* **Information shown**
+ + +

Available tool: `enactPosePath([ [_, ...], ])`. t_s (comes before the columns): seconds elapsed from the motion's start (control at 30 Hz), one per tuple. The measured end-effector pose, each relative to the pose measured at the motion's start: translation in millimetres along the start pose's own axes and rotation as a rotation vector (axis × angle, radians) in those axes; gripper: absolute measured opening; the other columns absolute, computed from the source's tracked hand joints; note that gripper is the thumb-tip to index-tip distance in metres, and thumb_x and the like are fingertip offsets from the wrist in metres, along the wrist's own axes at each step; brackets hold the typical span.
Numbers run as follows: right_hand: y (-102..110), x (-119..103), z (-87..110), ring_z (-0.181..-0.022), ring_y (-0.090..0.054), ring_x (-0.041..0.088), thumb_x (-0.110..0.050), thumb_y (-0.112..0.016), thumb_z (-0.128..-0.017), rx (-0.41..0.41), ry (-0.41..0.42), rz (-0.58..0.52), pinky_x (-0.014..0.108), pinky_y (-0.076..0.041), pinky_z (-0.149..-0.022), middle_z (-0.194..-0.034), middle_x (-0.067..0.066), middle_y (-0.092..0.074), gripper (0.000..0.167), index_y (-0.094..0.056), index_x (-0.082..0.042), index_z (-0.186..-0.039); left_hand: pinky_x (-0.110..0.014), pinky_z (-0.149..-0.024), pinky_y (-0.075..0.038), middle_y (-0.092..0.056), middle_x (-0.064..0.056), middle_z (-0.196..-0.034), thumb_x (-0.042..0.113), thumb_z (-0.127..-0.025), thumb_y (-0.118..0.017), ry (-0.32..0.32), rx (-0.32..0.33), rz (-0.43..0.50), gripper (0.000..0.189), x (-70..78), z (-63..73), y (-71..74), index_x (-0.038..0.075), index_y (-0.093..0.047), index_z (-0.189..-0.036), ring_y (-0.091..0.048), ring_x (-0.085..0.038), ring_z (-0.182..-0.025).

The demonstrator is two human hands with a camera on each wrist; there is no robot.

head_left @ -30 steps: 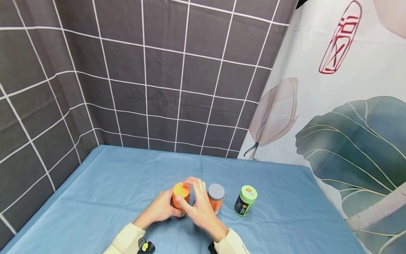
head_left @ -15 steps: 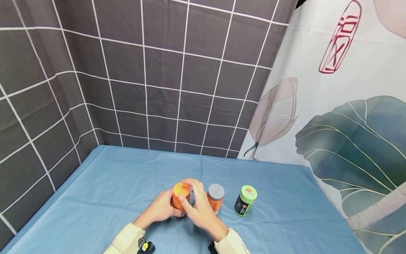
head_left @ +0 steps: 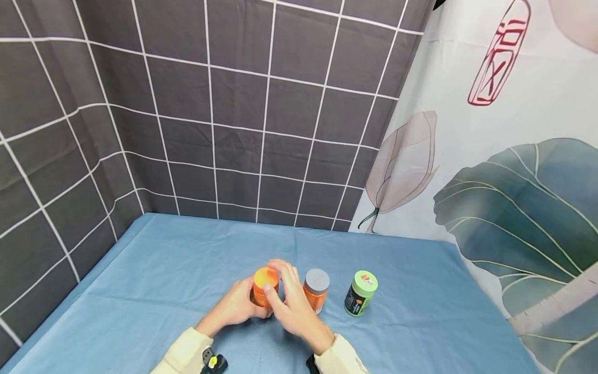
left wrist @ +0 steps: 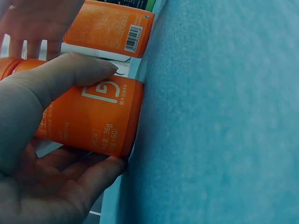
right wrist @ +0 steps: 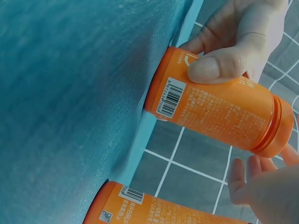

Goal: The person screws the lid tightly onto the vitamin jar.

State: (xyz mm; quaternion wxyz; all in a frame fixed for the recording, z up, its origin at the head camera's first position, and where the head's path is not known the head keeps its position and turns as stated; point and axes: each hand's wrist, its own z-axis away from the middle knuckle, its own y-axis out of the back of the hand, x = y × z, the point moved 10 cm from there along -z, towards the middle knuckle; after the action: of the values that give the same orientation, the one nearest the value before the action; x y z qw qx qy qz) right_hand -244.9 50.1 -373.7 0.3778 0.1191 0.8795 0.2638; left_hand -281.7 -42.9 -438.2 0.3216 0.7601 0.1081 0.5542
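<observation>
An orange jar [head_left: 264, 297] with an orange lid [head_left: 266, 277] stands upright on the blue cloth, its base at the cloth in both wrist views. My left hand [head_left: 239, 304] grips the jar's body from the left, thumb along the printed label in the left wrist view. From the right, my right hand [head_left: 295, 310] holds the lid, thumb at its near edge and fingers at its far edge. In the right wrist view the lid [right wrist: 281, 129] sits on the jar's neck, with the right hand's fingertips close around it.
Just right of my right hand stands another orange jar [head_left: 315, 300] with a grey lid. Farther right is a green-lidded jar [head_left: 361, 294] with a black label. A dark grid-patterned curtain [head_left: 233, 93] rises behind the blue-covered table [head_left: 187, 249].
My right thumb has shifted slightly to the right across the lid's near edge. The left hand keeps its hold on the jar; the head view has tilted a little.
</observation>
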Motion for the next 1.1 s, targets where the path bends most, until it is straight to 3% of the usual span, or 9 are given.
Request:
enactPosePath([
  [0.17, -1.7, -0.5, 1.6, -0.12, -0.038, 0.013, -0.02, -0.048, -0.093, -0.018, 0.005, 0.026, 0.043, -0.033, -0.092, -0.13, -0.004, -0.044, 0.036, -0.043, -0.017, -0.129, -0.027, -0.069, -0.045, -0.061, 0.008, -0.089, 0.024, -0.056, -0.083, -0.001, 0.003, -0.017, 0.059, 0.3, -0.1, -0.3, 0.015, -0.057, -0.107, -0.054, -0.008, -0.075],
  [0.7, 3.1, 4.5, -1.6, -0.11, -0.04, 0.009, -0.032, -0.057, -0.089, 0.037, -0.031, 0.007, 0.032, -0.037, -0.091, -0.12, -0.009, -0.046, 0.036, -0.048, -0.016, -0.12, -0.025, -0.069, -0.044, -0.061, 0.008, -0.09, 0.025, -0.055, -0.084, -0.03, 0.015, -0.032, 0.062, 3.4, -1.9, 1.2, 0.016, -0.056, -0.111, -0.053, -0.008, -0.075],
  [0.97, 1.7, 2.7, -0.2, -0.121, -0.035, 0.012, -0.028, -0.05, -0.093, 0.019, -0.037, 0.003, 0.037, -0.034, -0.098, -0.134, -0.006, -0.04, 0.041, -0.039, -0.024, -0.133, -0.026, -0.068, -0.045, -0.061, 0.009, -0.088, 0.024, -0.056, -0.084, -0.036, 0.002, -0.024, 0.057, 0.5, -1.6, 0.1, 0.016, -0.056, -0.105, -0.055, -0.006, -0.075],
  [1.1, 0.1, -0.4, 0.1, -0.122, -0.037, 0.014, -0.021, -0.049, -0.093, 0.0, -0.009, 0.009, 0.039, -0.034, -0.098, -0.133, 0.0, -0.043, 0.04, -0.04, -0.021, -0.132, -0.026, -0.069, -0.046, -0.062, 0.008, -0.089, 0.024, -0.056, -0.084, -0.035, 0.003, -0.024, 0.059, -0.3, -1.3, -0.5, 0.016, -0.056, -0.107, -0.055, -0.006, -0.076],
])
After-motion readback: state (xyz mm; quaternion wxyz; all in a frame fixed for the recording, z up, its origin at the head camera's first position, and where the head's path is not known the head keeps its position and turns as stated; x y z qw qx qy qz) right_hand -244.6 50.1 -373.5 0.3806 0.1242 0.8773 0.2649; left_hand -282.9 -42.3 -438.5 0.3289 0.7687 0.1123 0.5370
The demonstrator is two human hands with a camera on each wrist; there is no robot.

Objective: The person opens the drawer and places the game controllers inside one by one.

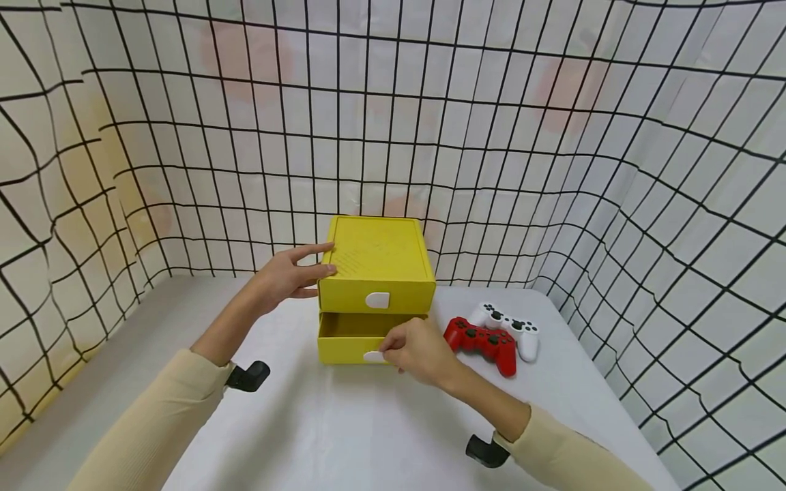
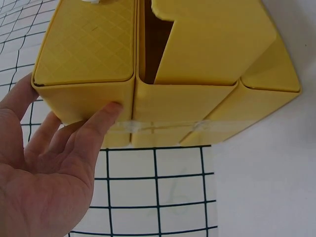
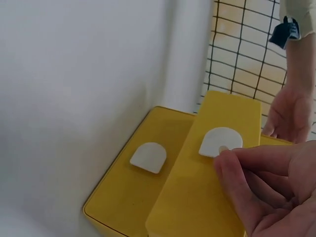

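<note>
A yellow three-drawer box (image 1: 377, 249) stands on the table, its middle drawer (image 1: 346, 349) pulled partly out. My right hand (image 1: 424, 351) pinches that drawer's white tab handle (image 3: 219, 140) between thumb and forefinger. My left hand (image 1: 285, 276) steadies the box at its upper left, fingers spread and fairly straight against the top and side. In the left wrist view, fingertips of the left hand (image 2: 54, 173) touch the box's side wall. The top drawer (image 1: 405, 296) is closed. In the right wrist view the bottom drawer (image 3: 128, 192) is closed too.
Right of the box lie a red game controller (image 1: 482, 341) and a white game controller (image 1: 527, 334), partly overlapping. Black wire grid (image 1: 393, 136) surrounds the back and sides of the white table (image 1: 344, 436). Clear tape (image 2: 163, 126) runs along the box's side.
</note>
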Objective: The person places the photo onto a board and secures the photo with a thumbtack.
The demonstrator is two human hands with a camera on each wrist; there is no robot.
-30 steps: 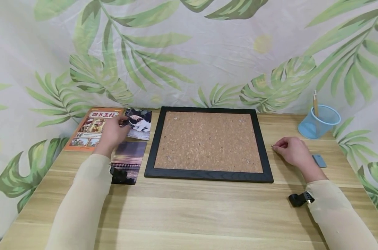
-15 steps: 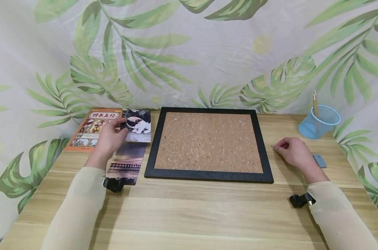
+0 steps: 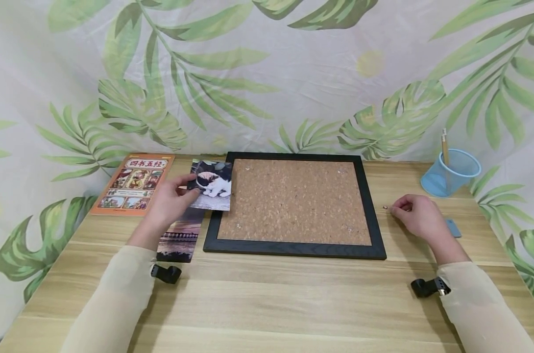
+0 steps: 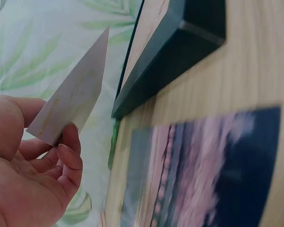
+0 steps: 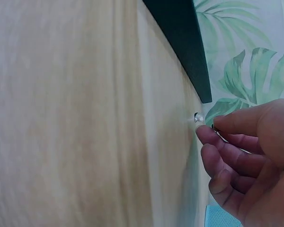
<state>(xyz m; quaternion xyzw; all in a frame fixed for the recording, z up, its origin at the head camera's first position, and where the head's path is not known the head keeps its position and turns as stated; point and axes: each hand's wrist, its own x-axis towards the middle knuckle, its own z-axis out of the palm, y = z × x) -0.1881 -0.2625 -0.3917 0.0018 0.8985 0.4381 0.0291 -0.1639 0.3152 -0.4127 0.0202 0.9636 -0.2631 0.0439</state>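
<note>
In the head view my left hand pinches the left edge of a photo of a black-and-white cat. The photo is raised, its right side over the left edge of the black-framed cork board. Its pale back faces the left wrist view. Below it lies a sunset pier photo, partly covered. Right of the board my right hand has thumb and forefinger together around a small dark bit, seemingly a thumbtack. Just beyond these fingertips a shiny thumbtack sits on the table.
An orange comic-style book lies at the back left. At the back right stands a blue mesh pen cup holding a pencil. A small grey-blue flat piece lies behind my right wrist. A leaf-print cloth hangs behind the table.
My left hand has lifted the cat photo off the table and brought it right and nearer, over the board's edge. My right hand has drawn slightly right, so the loose thumbtack shows apart from the fingertips.
</note>
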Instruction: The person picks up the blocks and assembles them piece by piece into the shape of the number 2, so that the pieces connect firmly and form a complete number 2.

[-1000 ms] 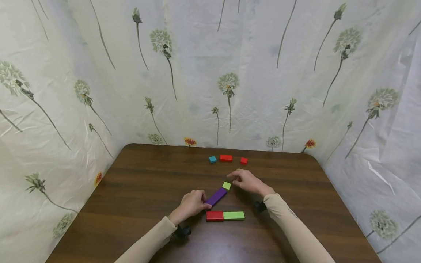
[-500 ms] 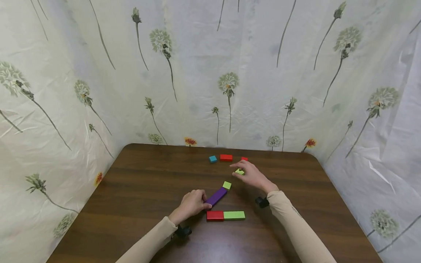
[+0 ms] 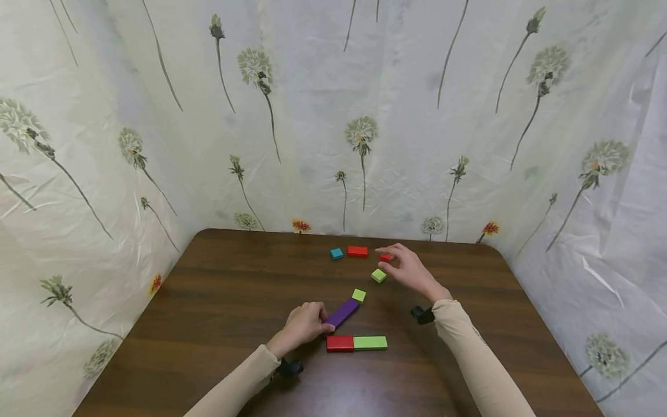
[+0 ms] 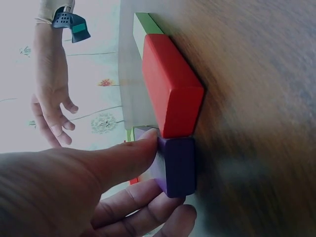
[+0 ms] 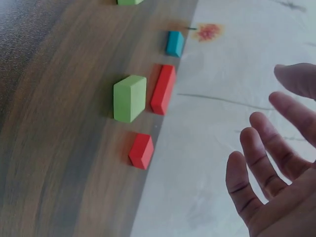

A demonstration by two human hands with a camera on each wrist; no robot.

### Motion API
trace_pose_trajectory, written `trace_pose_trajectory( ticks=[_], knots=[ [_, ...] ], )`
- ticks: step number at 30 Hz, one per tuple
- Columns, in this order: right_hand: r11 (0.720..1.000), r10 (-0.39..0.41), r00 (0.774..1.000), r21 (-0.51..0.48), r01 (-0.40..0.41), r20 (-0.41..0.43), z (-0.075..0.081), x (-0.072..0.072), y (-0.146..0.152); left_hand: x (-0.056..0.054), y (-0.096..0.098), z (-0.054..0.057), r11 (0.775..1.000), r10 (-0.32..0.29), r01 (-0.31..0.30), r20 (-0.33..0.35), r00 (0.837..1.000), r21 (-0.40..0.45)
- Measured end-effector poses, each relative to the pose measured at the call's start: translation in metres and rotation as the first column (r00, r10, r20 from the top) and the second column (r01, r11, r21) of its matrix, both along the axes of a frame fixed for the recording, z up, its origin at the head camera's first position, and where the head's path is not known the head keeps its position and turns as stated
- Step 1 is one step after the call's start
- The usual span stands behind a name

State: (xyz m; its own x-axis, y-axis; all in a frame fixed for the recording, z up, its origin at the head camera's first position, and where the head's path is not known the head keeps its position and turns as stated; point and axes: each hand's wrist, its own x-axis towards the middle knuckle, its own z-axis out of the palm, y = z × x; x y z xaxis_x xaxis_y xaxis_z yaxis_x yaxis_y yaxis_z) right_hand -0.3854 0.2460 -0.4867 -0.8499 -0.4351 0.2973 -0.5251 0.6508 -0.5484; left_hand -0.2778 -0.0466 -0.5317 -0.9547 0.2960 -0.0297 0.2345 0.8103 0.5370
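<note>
My left hand pinches the near end of a long purple block between thumb and fingers. This block lies slanted, and a small green block sits at its far end. In the left wrist view, the purple block's end is right at the corner of a red block. My right hand is above the table with nothing in it, fingers apart and loosely bent. It partly covers a small red block; a second green block lies just in front of its thumb.
A longer green block lies end to end with the near red block, in front of the purple one. Toward the back edge of the brown table are a blue block and a red block. A flower-patterned curtain surrounds the table.
My right hand has moved back and to the right, off the second green block and over toward the small red one. My left hand stays on the purple block.
</note>
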Motion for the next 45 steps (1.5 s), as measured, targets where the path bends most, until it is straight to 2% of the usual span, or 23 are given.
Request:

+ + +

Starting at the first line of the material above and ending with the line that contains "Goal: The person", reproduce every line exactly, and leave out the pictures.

Available tool: `enactPosePath([ [_, ...], ])`. t_s (comes before the columns): seconds elapsed from the motion's start (control at 30 Hz), one per tuple. The measured end-effector pose, each relative to the pose measured at the motion's start: translation in millimetres along the start pose's own axes and rotation as a rotation vector (axis × angle, radians) in those axes; gripper: absolute measured opening; the other columns absolute, computed from the source's tracked hand joints; note that gripper is the thumb-tip to index-tip distance in metres, and thumb_x and the like are fingertip offsets from the wrist in metres, along the wrist's own axes at each step; brackets hold the typical span.
Numbers run as follows: right_hand: y (-102..110), x (-119..103), z (-87..110), ring_z (-0.181..-0.022), ring_y (-0.090..0.054), ring_x (-0.041..0.088), thumb_x (-0.110..0.050), thumb_y (-0.112..0.016), thumb_z (-0.128..-0.017), rx (-0.41..0.41), ry (-0.41..0.42), rz (-0.58..0.52), pinky_x (-0.014..0.108), pinky_y (-0.076..0.041), pinky_z (-0.149..-0.022), middle_z (-0.194..-0.034), middle_x (-0.067..0.066), middle_y (-0.092..0.074), gripper (0.000..0.167), index_y (-0.094..0.056), index_x (-0.082..0.042), index_z (-0.186..-0.039); left_hand: pinky_x (-0.110..0.014), pinky_z (-0.149..-0.024), pinky_y (-0.075..0.038), middle_y (-0.092..0.056), middle_x (-0.064..0.056), middle_z (-0.196..-0.034), thumb_x (-0.042..0.113), thumb_z (-0.127..-0.025), thumb_y (-0.118..0.017), ry (-0.32..0.32), rx (-0.32..0.33), rz (-0.43..0.50), gripper (0.000..0.189), x (-70..78), z (-63..73), y (-71..74), index_x (-0.038..0.075), index_y (-0.093..0.047), index_z (-0.189..-0.036), ring_y (-0.091..0.048), ring_x (-0.085..0.038), ring_z (-0.182..-0.025).

The demonstrator is two human hands with a camera on each wrist; there is no robot.

head_left @ -30 steps: 
head_left @ -15 steps: 
head_left @ +0 steps: 
left wrist @ +0 steps: 
right wrist @ +0 steps: 

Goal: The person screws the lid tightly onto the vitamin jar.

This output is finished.